Data from CryptoQuant indicates that demand from "permanent holders" now outstrips the new supply being mined, hinting at increased scarcity post-halving, which could, paradoxically, lead to price spikes if demand remains robust.

The Impact of Economic and Geopolitical Factors

The interplay between Bitcoin and wider economic or geopolitical circumstances cannot be underestimated. Recent fluctuations in Bitcoin's price are a testament to the cryptocurrency's sensitivity to global events.

Despite a significant drop and subsequent liquidation of long positions amounting to $256 million, experts like Benjamin Cowan view these movements as typical market corrections rather than outliers.
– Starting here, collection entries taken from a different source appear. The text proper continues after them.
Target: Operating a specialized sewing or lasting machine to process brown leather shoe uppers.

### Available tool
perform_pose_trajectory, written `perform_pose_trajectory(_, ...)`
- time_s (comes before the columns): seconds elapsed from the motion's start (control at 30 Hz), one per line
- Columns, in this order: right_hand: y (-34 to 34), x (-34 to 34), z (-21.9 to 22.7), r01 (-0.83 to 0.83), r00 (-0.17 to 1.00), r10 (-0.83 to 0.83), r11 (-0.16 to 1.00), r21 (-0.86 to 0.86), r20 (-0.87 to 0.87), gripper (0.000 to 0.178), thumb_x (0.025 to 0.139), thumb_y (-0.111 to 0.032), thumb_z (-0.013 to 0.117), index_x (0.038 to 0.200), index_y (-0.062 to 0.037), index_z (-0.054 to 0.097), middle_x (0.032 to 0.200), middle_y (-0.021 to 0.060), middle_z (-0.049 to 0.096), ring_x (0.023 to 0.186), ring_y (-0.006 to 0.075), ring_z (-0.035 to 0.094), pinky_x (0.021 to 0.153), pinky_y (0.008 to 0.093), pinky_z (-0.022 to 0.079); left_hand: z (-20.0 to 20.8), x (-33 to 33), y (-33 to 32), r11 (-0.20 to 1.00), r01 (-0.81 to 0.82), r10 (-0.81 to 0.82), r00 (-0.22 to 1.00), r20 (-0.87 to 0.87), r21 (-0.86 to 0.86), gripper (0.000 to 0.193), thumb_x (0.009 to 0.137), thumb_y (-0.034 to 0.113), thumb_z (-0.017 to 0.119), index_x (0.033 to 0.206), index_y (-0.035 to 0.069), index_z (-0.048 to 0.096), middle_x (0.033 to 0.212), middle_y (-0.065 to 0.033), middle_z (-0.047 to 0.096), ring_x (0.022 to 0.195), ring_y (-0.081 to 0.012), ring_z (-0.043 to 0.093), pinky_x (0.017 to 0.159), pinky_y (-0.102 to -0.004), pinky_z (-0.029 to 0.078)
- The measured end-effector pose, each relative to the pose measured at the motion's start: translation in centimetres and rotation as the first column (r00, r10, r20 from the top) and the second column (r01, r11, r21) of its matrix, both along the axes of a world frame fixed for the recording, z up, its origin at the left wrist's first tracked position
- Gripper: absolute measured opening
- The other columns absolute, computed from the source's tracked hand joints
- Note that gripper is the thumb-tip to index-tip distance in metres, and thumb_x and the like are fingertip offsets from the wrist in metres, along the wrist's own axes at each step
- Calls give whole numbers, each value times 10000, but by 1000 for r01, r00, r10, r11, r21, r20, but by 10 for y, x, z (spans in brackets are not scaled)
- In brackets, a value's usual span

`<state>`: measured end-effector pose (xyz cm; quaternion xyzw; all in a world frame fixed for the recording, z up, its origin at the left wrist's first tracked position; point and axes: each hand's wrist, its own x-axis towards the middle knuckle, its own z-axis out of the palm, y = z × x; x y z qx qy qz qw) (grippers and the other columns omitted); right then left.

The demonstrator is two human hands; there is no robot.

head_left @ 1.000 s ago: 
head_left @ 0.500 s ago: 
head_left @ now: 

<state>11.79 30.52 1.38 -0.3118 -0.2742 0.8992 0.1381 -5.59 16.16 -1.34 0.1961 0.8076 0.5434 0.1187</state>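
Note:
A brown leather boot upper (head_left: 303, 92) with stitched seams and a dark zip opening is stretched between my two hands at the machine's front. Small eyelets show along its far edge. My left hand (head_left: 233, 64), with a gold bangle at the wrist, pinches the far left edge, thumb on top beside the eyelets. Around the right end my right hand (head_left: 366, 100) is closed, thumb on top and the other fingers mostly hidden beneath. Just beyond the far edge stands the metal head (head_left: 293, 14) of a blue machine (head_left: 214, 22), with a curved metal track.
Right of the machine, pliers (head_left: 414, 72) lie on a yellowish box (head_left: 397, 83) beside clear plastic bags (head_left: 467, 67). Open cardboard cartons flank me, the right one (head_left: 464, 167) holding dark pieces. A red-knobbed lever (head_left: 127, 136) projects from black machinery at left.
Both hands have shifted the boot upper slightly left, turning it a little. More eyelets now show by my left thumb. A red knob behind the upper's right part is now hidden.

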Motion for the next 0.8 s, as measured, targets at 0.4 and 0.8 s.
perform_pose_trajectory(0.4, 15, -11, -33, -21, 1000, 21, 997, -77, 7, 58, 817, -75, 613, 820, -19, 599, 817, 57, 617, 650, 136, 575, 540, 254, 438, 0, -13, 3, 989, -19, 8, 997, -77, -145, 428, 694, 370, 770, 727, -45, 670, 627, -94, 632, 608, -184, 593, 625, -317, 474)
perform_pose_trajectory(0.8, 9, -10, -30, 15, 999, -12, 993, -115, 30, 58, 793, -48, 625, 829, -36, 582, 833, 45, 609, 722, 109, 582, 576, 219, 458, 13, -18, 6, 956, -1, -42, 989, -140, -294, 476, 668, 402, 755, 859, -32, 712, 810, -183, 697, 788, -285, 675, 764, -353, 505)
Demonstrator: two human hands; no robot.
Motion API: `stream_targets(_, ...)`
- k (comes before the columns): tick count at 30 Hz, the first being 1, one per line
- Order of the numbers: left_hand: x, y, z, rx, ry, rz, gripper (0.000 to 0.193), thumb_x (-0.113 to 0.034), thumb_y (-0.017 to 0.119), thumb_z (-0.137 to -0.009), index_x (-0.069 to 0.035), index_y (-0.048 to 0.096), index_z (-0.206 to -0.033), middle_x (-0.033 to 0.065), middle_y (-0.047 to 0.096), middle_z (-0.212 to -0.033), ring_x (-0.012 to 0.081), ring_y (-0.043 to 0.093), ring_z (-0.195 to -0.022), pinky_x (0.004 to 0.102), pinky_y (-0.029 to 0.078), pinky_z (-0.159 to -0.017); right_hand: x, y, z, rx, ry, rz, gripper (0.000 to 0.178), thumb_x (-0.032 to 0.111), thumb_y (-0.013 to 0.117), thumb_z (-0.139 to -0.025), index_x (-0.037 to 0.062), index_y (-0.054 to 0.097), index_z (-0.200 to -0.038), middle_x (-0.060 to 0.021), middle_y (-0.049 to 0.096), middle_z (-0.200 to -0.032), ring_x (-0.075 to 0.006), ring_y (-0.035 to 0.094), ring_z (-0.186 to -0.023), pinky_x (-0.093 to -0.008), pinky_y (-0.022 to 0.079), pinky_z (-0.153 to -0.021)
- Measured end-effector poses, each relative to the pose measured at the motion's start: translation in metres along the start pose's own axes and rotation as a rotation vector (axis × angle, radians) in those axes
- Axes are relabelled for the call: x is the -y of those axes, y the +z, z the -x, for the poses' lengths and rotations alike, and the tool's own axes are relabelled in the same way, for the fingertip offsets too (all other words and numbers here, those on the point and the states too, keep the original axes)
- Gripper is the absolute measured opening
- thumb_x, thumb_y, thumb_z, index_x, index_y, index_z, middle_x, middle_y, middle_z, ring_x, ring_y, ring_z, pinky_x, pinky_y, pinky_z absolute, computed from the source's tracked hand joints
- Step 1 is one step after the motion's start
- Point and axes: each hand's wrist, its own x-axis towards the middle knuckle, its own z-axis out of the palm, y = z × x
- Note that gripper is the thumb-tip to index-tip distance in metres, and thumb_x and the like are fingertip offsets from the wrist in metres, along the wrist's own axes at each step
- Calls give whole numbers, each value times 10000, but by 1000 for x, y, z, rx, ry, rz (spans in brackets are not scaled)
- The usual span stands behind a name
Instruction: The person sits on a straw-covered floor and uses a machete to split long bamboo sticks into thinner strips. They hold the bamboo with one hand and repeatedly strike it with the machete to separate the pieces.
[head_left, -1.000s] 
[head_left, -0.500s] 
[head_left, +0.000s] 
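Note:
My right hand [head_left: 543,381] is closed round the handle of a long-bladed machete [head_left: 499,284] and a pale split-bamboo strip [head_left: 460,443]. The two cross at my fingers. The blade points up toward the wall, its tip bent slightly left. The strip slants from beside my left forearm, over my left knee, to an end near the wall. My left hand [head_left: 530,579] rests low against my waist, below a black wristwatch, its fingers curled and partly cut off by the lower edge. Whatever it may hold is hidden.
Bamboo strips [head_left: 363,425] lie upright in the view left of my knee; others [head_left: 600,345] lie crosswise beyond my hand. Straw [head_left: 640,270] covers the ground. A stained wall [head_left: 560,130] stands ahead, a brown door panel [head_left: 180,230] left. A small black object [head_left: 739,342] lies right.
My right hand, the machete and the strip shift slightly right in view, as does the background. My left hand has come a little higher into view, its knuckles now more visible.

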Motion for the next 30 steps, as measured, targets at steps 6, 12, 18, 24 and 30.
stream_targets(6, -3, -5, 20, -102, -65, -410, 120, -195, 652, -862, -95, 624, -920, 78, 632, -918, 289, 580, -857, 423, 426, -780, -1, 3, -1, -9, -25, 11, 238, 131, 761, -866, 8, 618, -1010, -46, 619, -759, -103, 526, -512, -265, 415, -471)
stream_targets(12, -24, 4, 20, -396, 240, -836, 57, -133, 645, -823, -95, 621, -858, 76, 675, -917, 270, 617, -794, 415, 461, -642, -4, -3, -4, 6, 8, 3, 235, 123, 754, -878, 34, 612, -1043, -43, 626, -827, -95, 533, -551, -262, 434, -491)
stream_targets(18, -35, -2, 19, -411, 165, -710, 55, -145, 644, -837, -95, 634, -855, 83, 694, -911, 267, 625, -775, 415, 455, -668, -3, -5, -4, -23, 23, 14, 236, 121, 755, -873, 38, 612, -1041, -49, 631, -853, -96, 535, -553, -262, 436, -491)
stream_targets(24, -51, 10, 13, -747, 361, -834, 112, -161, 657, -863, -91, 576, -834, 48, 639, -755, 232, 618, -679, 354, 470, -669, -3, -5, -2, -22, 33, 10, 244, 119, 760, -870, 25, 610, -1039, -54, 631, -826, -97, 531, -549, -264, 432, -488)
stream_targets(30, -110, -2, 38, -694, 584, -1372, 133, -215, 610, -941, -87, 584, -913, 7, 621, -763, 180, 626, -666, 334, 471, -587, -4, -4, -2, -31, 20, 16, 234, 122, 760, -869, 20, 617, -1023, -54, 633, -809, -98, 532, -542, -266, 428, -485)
Such volatility underscores Bitcoin's complex relationship with global stability, with MicroStrategy CEO Michael Saylor poignantly declaring, "Chaos is good for Bitcoin."

The Influence of Market Sentiment

Market sentiment, as captured by the Crypto Fear and Greed Index, currently indicates a shift from "extreme greed" to slightly moderated greed, suggesting that investors are reacting cautiously to the current market dynamics.

This sentiment is crucial as it often dictates short-term market movements and can be a precursor to more significant shifts, especially in a market as speculative and sentiment-driven as cryptocurrency. In addition to sentiment, the trading behavior surrounding Bitcoin also highlights the speculative nature of the market.

With about $1.05 billion in short positions at risk if Bitcoin reverts to its previous day's price level, traders seem to be bracing for further downside. This caution is mirrored in the broader market where a staggering $945.9 million was liquidated from traders in a single day, affecting over 253,554 traders globally.

The Future of Cryptocurrency in a Post-Halving World

The upcoming halving will not only reduce the supply of new Bitcoins entering the market but also test the resilience of the mining industry and the broader investment community's commitment to digital currencies.

With Marathon CEO Fred Thiel noting that the firm's break-even rate would be about $46,000 per Bitcoin to remain profitable post-halving, it's clear that economic pressures will shape mining operations and potentially the market at large.

Furthermore, the anticipated scarcity post-halving could lead to a unique market dynamic. As "permanent holders" or long-term investors continue to exceed the market supply of new Bitcoin, we might see an intensification of the scarcity that has partly driven Bitcoin's price increases in the past.

This scenario presents both an opportunity and a challenge, as the market must balance the bullish impulses of scarcity with the potential bearish pressures from miner sell-offs.